3) Store the granulated material for 1 day or more under a reduced pressure of 10 kPa or less. The granular fertilizer composition according to any one of claims 1 to 5, wherein the granular fertilizer composition contains at least one selected from a nitrogen fertilizer component, a phosphorus fertilizer component, a potassium fertilizer component, and combustion ash. Method. The method for producing a granular fertilizer composition according to claim 6, wherein the nitrogen fertilizer component includes at least one selected from ammonia sulfate, ammonium chloride, ammonia phosphate, ammonia nitrate, and urea. The method for producing a granular fertilizer composition according to claim 6, wherein the phosphorus fertilizer component includes at least one selected from superphosphate lime, heavy superphosphate lime, and molten phosphorus fertilizer. The method for producing a granular fertilizer composition according to claim 6, wherein the potassium fertilizer component includes at least one selected from potassium sulfate, potassium chloride, and potassium silicate.

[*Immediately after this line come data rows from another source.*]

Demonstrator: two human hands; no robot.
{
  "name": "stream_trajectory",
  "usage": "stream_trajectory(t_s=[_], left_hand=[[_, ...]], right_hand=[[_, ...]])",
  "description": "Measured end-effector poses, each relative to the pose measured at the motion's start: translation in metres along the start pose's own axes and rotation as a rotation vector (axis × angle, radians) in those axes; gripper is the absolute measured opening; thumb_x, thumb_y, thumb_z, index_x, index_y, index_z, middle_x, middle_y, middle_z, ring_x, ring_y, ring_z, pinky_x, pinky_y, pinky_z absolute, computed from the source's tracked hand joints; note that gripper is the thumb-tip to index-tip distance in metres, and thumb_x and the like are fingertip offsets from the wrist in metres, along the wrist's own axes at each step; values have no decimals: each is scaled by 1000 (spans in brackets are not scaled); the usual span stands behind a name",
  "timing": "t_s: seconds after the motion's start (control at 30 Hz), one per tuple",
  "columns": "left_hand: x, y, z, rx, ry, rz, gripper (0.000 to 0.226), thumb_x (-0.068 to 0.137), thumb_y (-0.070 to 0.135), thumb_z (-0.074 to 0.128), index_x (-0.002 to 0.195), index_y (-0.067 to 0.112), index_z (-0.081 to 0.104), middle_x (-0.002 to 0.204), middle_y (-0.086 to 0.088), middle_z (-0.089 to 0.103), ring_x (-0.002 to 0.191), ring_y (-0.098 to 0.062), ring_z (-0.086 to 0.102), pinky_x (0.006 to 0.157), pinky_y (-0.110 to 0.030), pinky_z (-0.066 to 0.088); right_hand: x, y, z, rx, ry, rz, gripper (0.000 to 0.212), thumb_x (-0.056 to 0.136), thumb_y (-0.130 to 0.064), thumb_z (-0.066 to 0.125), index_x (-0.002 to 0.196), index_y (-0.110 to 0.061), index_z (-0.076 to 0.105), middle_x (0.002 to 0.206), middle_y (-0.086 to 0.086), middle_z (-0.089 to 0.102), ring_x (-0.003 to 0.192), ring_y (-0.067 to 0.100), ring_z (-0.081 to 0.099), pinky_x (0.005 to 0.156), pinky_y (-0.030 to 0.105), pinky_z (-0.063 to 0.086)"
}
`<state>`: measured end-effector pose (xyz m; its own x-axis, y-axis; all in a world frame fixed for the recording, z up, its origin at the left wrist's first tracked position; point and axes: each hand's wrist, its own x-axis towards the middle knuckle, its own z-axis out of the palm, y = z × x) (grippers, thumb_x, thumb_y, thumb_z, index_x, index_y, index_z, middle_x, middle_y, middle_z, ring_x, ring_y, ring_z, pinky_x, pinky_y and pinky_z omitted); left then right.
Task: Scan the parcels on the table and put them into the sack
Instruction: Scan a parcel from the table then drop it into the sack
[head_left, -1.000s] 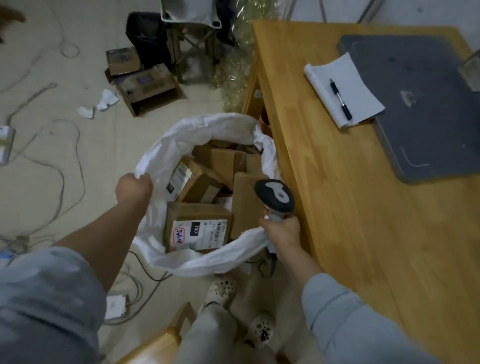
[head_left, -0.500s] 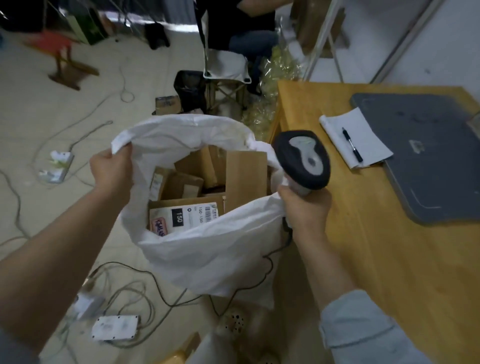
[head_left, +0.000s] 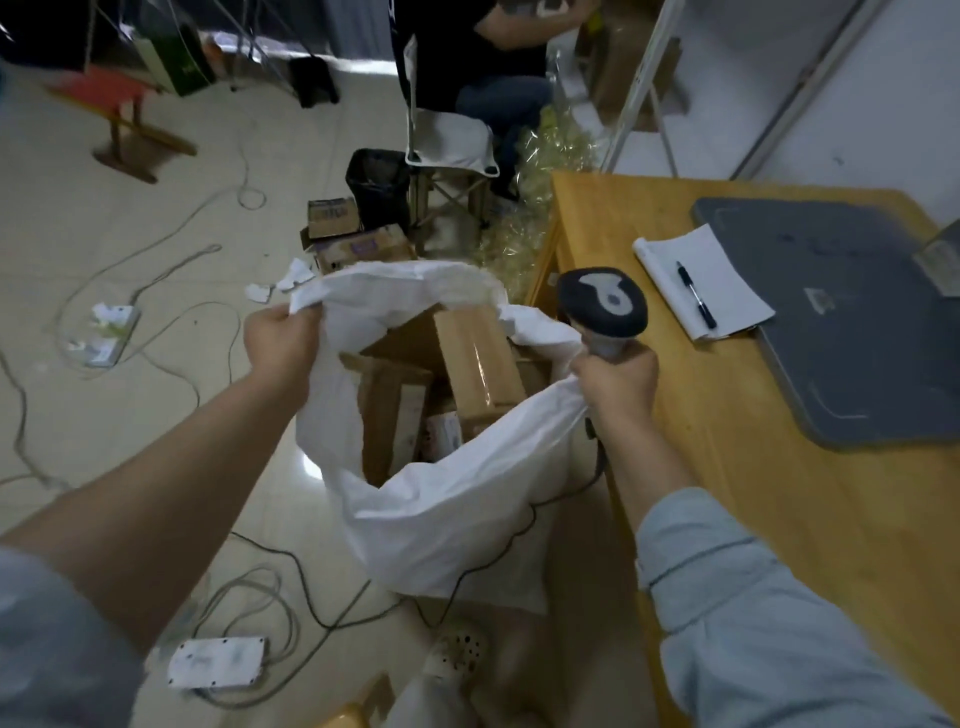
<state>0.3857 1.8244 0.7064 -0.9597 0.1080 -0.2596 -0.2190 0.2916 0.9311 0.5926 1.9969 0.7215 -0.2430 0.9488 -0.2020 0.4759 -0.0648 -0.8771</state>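
Note:
A white sack (head_left: 457, 499) hangs lifted off the floor beside the wooden table (head_left: 779, 467). My left hand (head_left: 280, 343) grips the sack's left rim. My right hand (head_left: 615, 384) grips the right rim together with the handle of a black and grey barcode scanner (head_left: 602, 306), whose head points up. Inside the sack lie several brown cardboard parcels (head_left: 478, 364), tilted against each other; one shows a white label low down. No parcel shows on the part of the table in view.
On the table lie a notepad with a pen (head_left: 701, 283) and a grey mat (head_left: 852, 322). Cables and a white power strip (head_left: 215, 661) cover the floor. Cardboard boxes (head_left: 358, 247), a black bin (head_left: 376, 184) and a seated person (head_left: 483, 62) are beyond the sack.
Both hands have raised the sack, so its mouth is higher and its bottom is off the floor. The parcels inside have shifted and tipped. The view has tilted up.

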Motion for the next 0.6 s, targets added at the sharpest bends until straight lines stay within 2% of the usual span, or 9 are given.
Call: stream_trajectory(t_s=[0.07,0.1,0.2,0.23,0.27,0.33,0.43,0.5,0.6], left_hand=[[-11,-4,-1,-51,30,8,19,94,29,57,80,17,58,73,3,54,66,-9,51,57,-20,40],[-12,-15,-3,-22,34,6,18,94,28,56,85,13,60,74,0,57,66,-11,52,57,-22,40],[-10,-69,-17,209,-6,-102,32,94,25,53,99,-4,65,98,-26,65,89,-38,62,73,-36,45],[-11,-87,-22,298,-32,-137,38,93,27,53,98,-9,64,98,-32,63,92,-42,62,76,-41,47],[-10,-101,-26,352,-46,-144,41,92,30,53,92,-10,64,90,-32,62,87,-41,61,74,-42,47],[-5,-108,-29,397,-43,-106,40,92,29,51,78,-7,59,75,-23,54,76,-30,54,67,-37,41],[14,-93,-24,394,34,-15,36,93,23,50,73,-6,54,69,-20,46,70,-25,46,63,-35,35],[25,-71,-23,369,122,17,32,94,20,47,75,-6,53,73,-21,43,72,-24,43,65,-36,33],[39,-61,-32,418,261,-58,35,97,18,41,104,-11,60,102,-35,56,100,-35,57,84,-40,40]], right_hand=[[-18,5,-7,49,27,-77,28,78,0,66,65,-21,52,66,-5,56,68,15,55,69,30,48],[-28,14,-5,30,15,-88,28,79,-2,66,66,-22,52,65,-5,56,66,11,55,67,28,47],[-37,66,10,-192,-142,84,17,79,-8,68,73,-18,56,69,-3,57,73,17,59,68,29,45],[-39,83,13,-267,-200,183,9,79,-10,69,81,-13,60,74,0,59,80,21,60,71,30,45],[-39,98,14,-306,-243,265,14,79,-11,69,91,-9,63,81,4,61,85,24,60,72,30,46],[-34,111,11,-277,-239,337,23,80,-12,70,101,-6,62,88,6,61,86,24,59,73,30,44],[-24,97,-1,-231,-161,273,10,79,-8,69,81,-9,59,76,4,60,85,28,62,70,29,44],[-29,80,-10,-141,-131,203,20,78,-7,69,70,-17,55,71,0,60,81,23,63,70,28,45],[-59,75,-17,-48,-205,154,27,78,-4,71,69,-23,55,69,-7,61,68,3,58,64,21,47]])
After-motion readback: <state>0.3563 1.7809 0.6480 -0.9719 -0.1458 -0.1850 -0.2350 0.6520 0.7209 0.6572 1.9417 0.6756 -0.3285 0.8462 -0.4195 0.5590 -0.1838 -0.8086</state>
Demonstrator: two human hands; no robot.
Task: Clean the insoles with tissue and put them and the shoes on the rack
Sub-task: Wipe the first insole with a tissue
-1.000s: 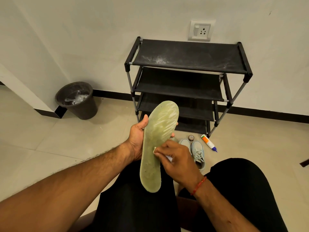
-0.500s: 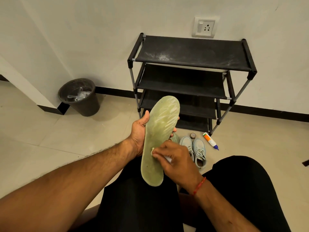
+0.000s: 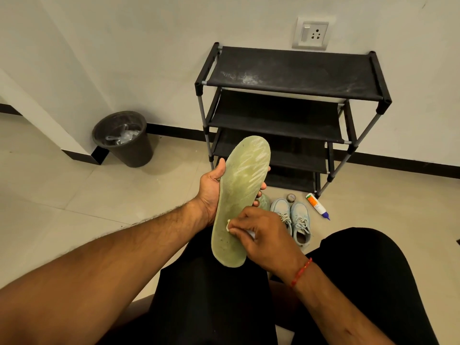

The fertilizer composition containing the combustion ash includes talc, polyethylene glycol, metal stearate, metal lauryl sulfate, kaolin, calcium carbonate, silicon oxide, calcium terephthalate, aluminum oxide, titanium oxide, calcium phosphate, and lithium fluoride. The method for producing a granular fertilizer composition according to any one of claims 6 to 9, comprising at least one selected granulation accelerator and water. The method for producing a granular fertilizer composition according to claim 10, wherein the granulation accelerator contains 1 to 10 parts by weight with respect to 100 parts by weight of combustion ash. The method for producing a granular fertilizer composition according to claim 10 or 11, wherein water contains 1 to 10 parts by weight with respect to 100 parts by weight of combustion ash. The method for producing a granular fertilizer composition according to any one of claims 1 to 12, wherein the sizing step uses a spherical sizing machine.